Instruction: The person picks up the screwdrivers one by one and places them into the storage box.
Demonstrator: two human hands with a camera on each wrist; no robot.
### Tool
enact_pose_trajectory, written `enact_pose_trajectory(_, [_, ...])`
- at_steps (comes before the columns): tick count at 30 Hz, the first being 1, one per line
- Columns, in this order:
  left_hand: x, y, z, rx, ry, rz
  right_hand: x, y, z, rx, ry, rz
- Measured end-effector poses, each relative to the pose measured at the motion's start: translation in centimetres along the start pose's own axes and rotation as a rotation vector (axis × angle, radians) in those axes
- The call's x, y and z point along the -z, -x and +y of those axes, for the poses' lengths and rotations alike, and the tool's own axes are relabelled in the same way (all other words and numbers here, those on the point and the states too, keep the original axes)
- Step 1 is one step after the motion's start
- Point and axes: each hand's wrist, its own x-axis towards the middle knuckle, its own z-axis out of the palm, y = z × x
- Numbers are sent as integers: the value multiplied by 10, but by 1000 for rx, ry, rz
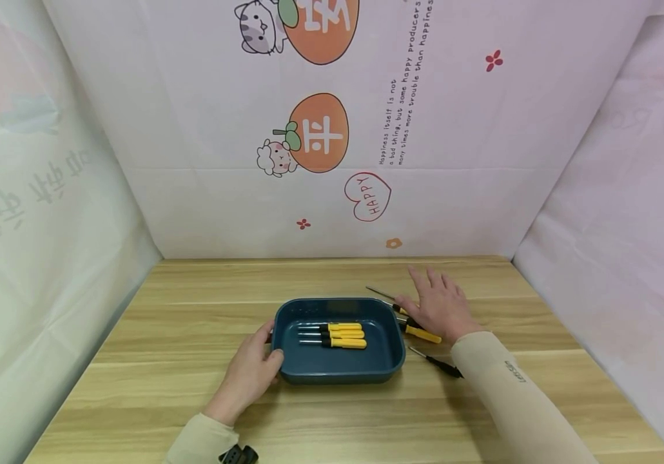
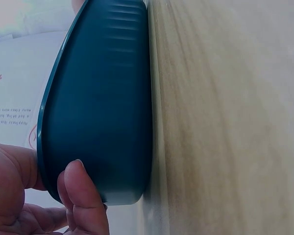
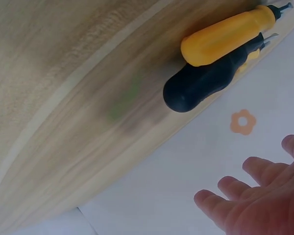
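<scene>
My left hand (image 1: pixel 249 372) grips the left end of a dark blue rectangular dish (image 1: pixel 338 376), thumb and fingers at its rim. Three screwdrivers (image 1: pixel 343 334) with yellow-and-black handles lie side by side in the dish, tips to the left. In the left wrist view, fingers (image 2: pixel 83 193) curl at the corner of the dish (image 2: pixel 100 98). Just right of the dish, my right hand (image 1: pixel 439 308) is over loose screwdrivers, fingers straight and spread. Below it are a yellow-handled screwdriver (image 3: pixel 228 36) and a black-handled one (image 3: pixel 201 83), apart from the fingers in the right wrist view.
A black-handled screwdriver (image 1: pixel 443 366) lies nearer the front, partly under the right sleeve (image 1: pixel 517 399). Another thin shaft (image 1: pixel 380 292) points toward the back left. A printed white sheet (image 1: pixel 222 206) stands along the wooden table's (image 1: pixel 204 283) back edge, with pale side walls.
</scene>
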Motion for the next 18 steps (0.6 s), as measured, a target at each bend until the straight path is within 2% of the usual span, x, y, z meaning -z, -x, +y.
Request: enact_pose_trajectory(18, [0,1,1,9,-8,3,-9,-4,5,13,12,-41])
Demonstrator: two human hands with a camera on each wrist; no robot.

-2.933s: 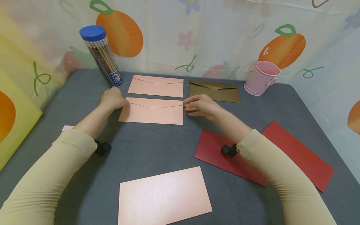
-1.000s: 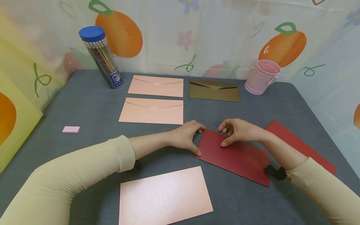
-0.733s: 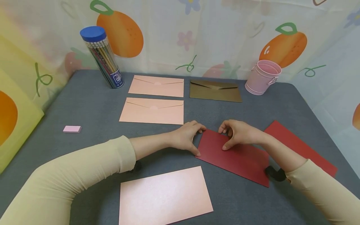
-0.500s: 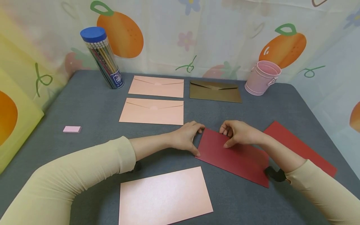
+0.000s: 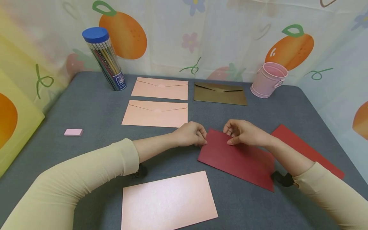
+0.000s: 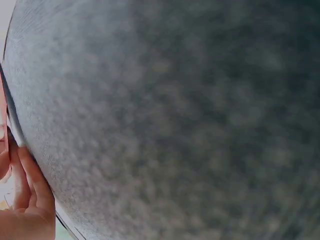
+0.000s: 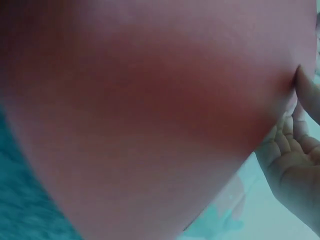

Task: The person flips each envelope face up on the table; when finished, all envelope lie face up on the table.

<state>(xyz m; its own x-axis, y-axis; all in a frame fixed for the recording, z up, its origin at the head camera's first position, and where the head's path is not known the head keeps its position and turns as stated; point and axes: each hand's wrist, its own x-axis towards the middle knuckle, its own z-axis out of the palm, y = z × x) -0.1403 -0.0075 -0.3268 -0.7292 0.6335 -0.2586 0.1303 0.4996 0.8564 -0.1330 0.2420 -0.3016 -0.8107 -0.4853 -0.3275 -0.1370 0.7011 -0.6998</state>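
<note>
A dark red envelope (image 5: 235,159), plain side up, lies slanted right of centre with its far left corner slightly raised. My left hand (image 5: 191,134) pinches its left short edge between thumb and fingers; the left wrist view shows that hand (image 6: 32,200) at the far left, partly cut off. Along the far long edge, my right hand (image 5: 244,132) grips with the thumb on top and fingers curled behind. In the right wrist view the envelope (image 7: 150,125) fills most of the picture, with the right hand's thumb (image 7: 307,90) pressing on it.
Two pink envelopes (image 5: 159,88) and a brown envelope (image 5: 220,94) lie flap up at the back. A larger pink one (image 5: 169,201) lies in front, a red one (image 5: 307,150) at right. Around stand a pencil tub (image 5: 104,59), pink bucket (image 5: 268,80) and pink eraser-like block (image 5: 73,132).
Both hands left the nearer small pink envelope for the dark red one. The left hand, earlier spread along the short edge, now pinches it, and the envelope's far left corner has risen a little.
</note>
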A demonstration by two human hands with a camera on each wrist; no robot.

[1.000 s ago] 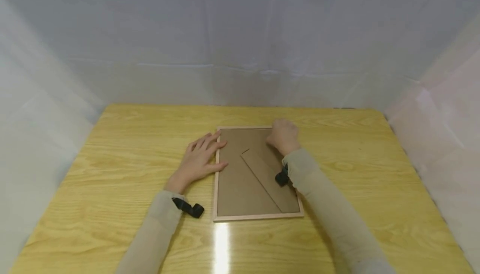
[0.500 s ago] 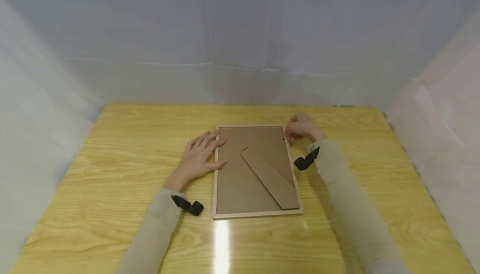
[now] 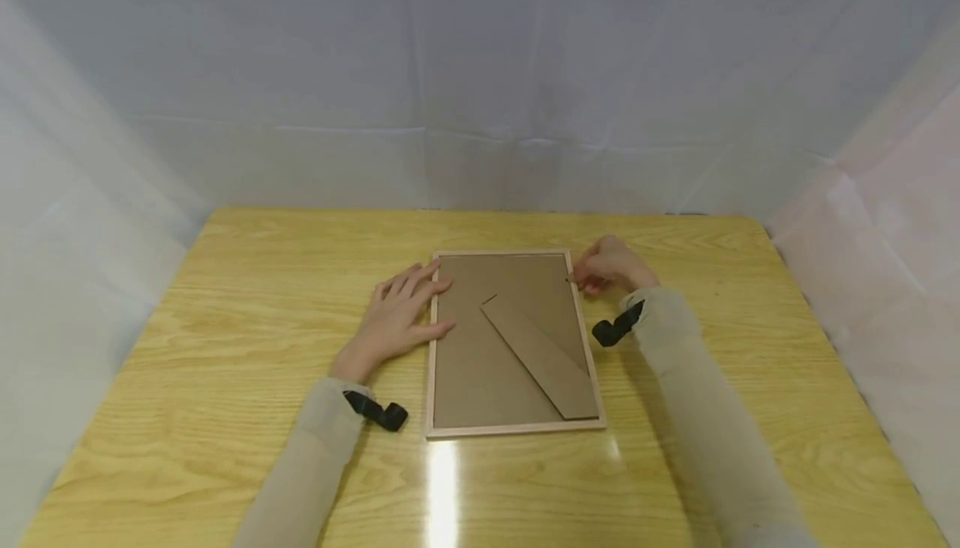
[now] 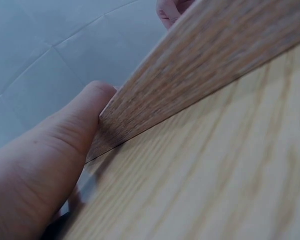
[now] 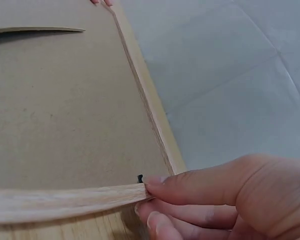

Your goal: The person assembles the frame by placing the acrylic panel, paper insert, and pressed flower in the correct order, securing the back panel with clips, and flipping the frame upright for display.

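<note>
A wooden picture frame (image 3: 517,428) lies back side up on the table, showing its brown backing board (image 3: 472,373) and a slanted cardboard stand leg (image 3: 543,361). My left hand (image 3: 393,315) rests along the left side, fingers spread and thumb reaching over the rim; in the left wrist view the thumb (image 4: 89,105) meets the frame's wooden side (image 4: 190,70). At the far right corner, my right hand (image 5: 205,190) pinches the rim (image 5: 89,200) between thumb and fingers. A small black tab (image 5: 140,178) sticks up at the rim, right by the thumb tip.
The wood-grain table (image 3: 247,348) extends around the frame on all sides. A pale sheet (image 3: 480,73) hangs behind the table's far edge, with more sheeting at left and right. Black camera mounts (image 3: 386,416) sit on both sleeved wrists.
My right hand has moved from over the frame's far right corner outward to its right edge, baring the black tab, then settled slightly lower at the rim. The left hand stays put.
</note>
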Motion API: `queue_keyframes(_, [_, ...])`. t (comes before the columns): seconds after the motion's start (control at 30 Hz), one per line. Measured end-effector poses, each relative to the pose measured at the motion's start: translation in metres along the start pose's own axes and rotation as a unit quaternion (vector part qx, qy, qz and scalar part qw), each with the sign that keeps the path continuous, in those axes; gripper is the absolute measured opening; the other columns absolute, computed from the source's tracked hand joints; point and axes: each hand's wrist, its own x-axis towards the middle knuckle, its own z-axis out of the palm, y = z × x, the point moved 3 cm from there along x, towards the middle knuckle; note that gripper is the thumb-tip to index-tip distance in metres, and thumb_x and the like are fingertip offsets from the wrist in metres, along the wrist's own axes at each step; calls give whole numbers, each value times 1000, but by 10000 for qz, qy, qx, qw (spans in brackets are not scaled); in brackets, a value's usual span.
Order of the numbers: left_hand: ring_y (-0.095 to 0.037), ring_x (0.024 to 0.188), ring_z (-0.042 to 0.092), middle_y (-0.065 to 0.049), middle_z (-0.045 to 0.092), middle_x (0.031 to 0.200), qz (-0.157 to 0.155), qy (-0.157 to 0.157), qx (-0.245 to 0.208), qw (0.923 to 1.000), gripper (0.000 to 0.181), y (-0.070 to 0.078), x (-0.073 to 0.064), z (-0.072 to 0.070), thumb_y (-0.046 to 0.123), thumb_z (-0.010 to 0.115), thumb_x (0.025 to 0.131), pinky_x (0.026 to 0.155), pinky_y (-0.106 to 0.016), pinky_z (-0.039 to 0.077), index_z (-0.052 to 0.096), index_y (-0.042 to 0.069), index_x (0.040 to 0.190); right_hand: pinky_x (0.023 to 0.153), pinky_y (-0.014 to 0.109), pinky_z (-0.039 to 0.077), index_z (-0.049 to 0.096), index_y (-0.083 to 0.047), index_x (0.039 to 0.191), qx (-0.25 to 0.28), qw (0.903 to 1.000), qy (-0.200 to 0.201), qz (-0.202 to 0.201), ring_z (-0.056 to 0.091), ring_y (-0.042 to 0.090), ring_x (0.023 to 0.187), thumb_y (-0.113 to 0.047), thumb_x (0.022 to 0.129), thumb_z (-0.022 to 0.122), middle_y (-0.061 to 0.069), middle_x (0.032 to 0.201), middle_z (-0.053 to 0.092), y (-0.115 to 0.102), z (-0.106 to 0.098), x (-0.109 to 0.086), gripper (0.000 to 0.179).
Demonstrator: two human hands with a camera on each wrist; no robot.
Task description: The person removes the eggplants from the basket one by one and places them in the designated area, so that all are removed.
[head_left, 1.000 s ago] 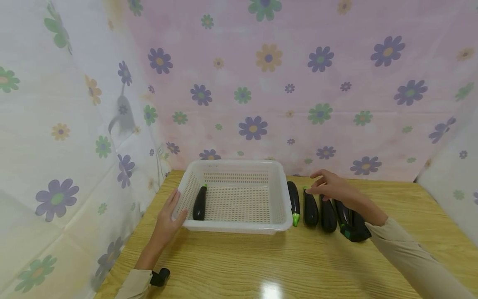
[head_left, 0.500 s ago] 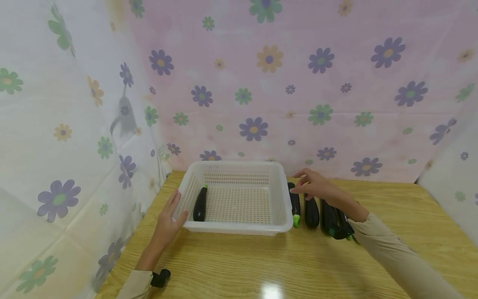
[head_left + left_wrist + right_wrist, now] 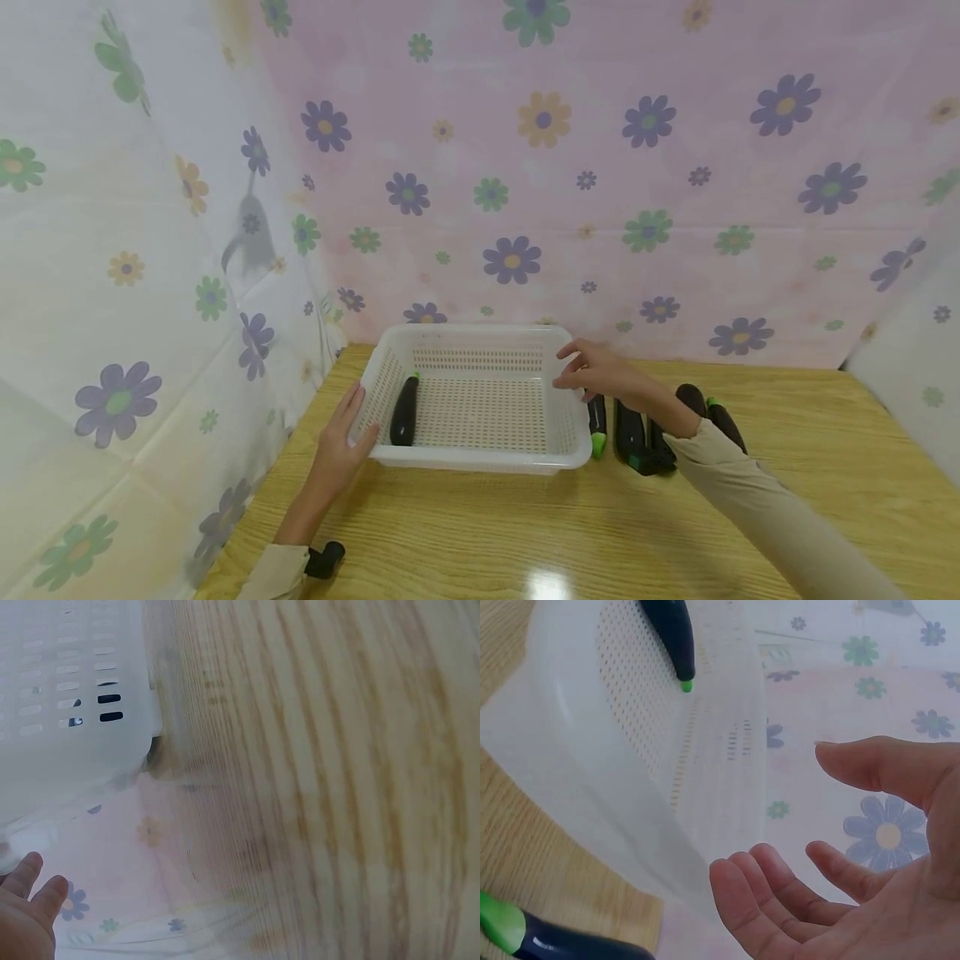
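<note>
A white plastic basket (image 3: 480,458) with slotted walls sits on the wooden table, one dark eggplant (image 3: 405,410) lying along its left side. My left hand (image 3: 339,446) rests at the basket's left rim, fingers straight along the outer wall and thumb by the front corner. Over the right rim hovers my right hand (image 3: 600,373), holding nothing. In the right wrist view that hand (image 3: 840,877) has its thumb spread well apart from loosely bent fingers. Just outside the right wall lies another eggplant (image 3: 597,423), green cap toward me, partly hidden under the hand.
Several more eggplants (image 3: 726,425) lie right of the basket, partly covered by my right forearm and the black wrist camera (image 3: 651,462). A flowered cloth (image 3: 525,167) hangs behind the table, and another covers the left side. Bare wood (image 3: 465,533) stretches in front.
My right hand has moved left, from above the row of eggplants to over the basket's right rim. Eggplants farther right have come into view behind the forearm. The left hand stays put.
</note>
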Motion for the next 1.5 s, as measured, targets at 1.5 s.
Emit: queue_keyframes(1.5, [-31, 124, 31, -8, 26, 142, -7, 23, 28, 10000, 63, 0, 0, 1, 18, 62, 81, 92, -48, 34, 34, 0, 134, 72, 45, 48, 40, -3, 123, 177, 9960, -861, 162, 53, 35, 92, -30, 76, 67, 11, 104, 47, -38, 85, 99, 60])
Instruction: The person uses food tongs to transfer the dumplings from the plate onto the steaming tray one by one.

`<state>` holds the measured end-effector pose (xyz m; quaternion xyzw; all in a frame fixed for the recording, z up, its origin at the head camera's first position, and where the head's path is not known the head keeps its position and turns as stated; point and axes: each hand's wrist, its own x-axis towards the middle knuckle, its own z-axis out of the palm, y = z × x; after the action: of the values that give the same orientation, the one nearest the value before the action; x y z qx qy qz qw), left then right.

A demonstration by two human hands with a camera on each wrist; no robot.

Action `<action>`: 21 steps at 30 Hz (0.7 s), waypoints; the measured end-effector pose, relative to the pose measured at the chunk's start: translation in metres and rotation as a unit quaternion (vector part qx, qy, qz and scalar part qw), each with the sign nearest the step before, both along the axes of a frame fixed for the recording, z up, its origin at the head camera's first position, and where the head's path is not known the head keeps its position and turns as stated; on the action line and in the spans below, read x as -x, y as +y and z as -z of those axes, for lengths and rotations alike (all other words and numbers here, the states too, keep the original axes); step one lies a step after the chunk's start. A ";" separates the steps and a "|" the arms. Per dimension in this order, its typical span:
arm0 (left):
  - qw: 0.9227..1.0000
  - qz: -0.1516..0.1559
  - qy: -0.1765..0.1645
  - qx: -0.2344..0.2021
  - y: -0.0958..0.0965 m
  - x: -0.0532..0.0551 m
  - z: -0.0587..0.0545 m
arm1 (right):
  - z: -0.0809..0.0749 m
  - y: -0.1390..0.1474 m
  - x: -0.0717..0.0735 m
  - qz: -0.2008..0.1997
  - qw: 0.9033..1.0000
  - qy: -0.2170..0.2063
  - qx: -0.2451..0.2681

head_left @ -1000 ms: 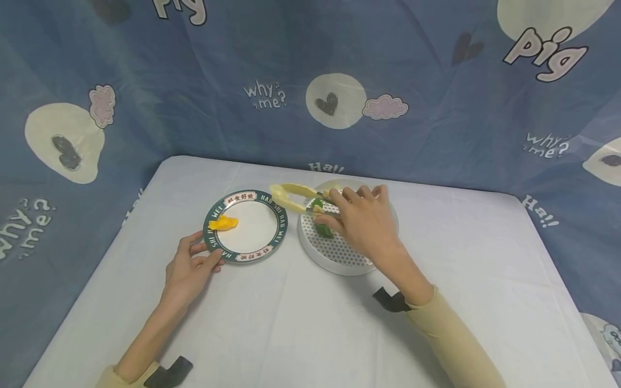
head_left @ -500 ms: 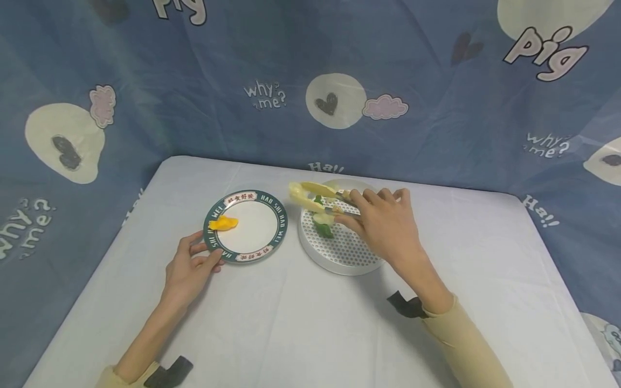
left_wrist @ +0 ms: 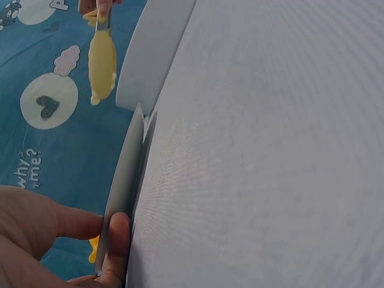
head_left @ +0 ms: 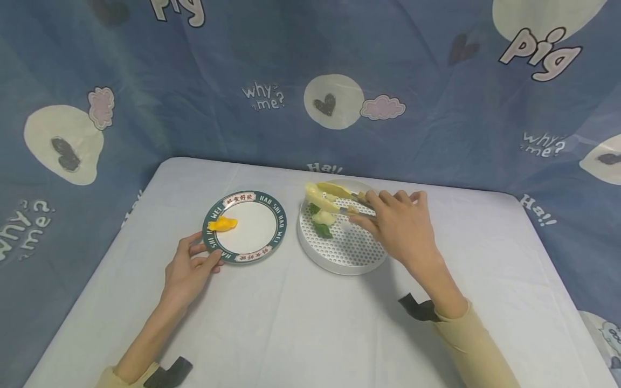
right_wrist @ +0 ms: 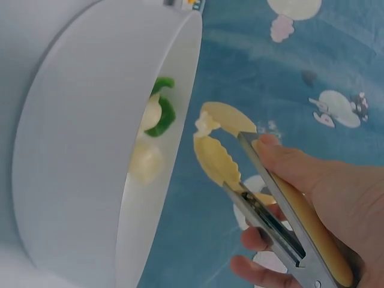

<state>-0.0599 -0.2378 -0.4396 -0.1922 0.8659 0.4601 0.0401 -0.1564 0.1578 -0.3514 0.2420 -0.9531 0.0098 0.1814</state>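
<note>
My left hand (head_left: 191, 269) pinches the near-left rim of a green-bordered plate (head_left: 252, 229), thumb on top and fingers beneath in the left wrist view. A yellow piece of food (head_left: 223, 223) lies on the plate's left side. My right hand (head_left: 401, 226) grips steel tongs (head_left: 335, 199) with yellow tips, raised above a round white perforated tray (head_left: 349, 253). Between the tips is a small pale lump (right_wrist: 206, 124); its kind cannot be told. Inside the tray lie green leafy-looking pieces (head_left: 322, 230) and a pale piece (head_left: 324, 217), partly hidden by the tongs.
Plate and tray stand side by side, a small gap apart, on a white-covered table (head_left: 310, 323). A blue printed cloth (head_left: 218, 124) hangs behind the table's far edge.
My right hand and the tongs have moved right, from the plate's right edge to over the tray. The pale piece in the tray has come into sight. My left hand has stayed still.
</note>
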 end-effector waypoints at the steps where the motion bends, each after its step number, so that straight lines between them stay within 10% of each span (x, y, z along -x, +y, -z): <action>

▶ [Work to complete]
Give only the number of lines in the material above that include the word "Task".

▶ [Exercise response]
2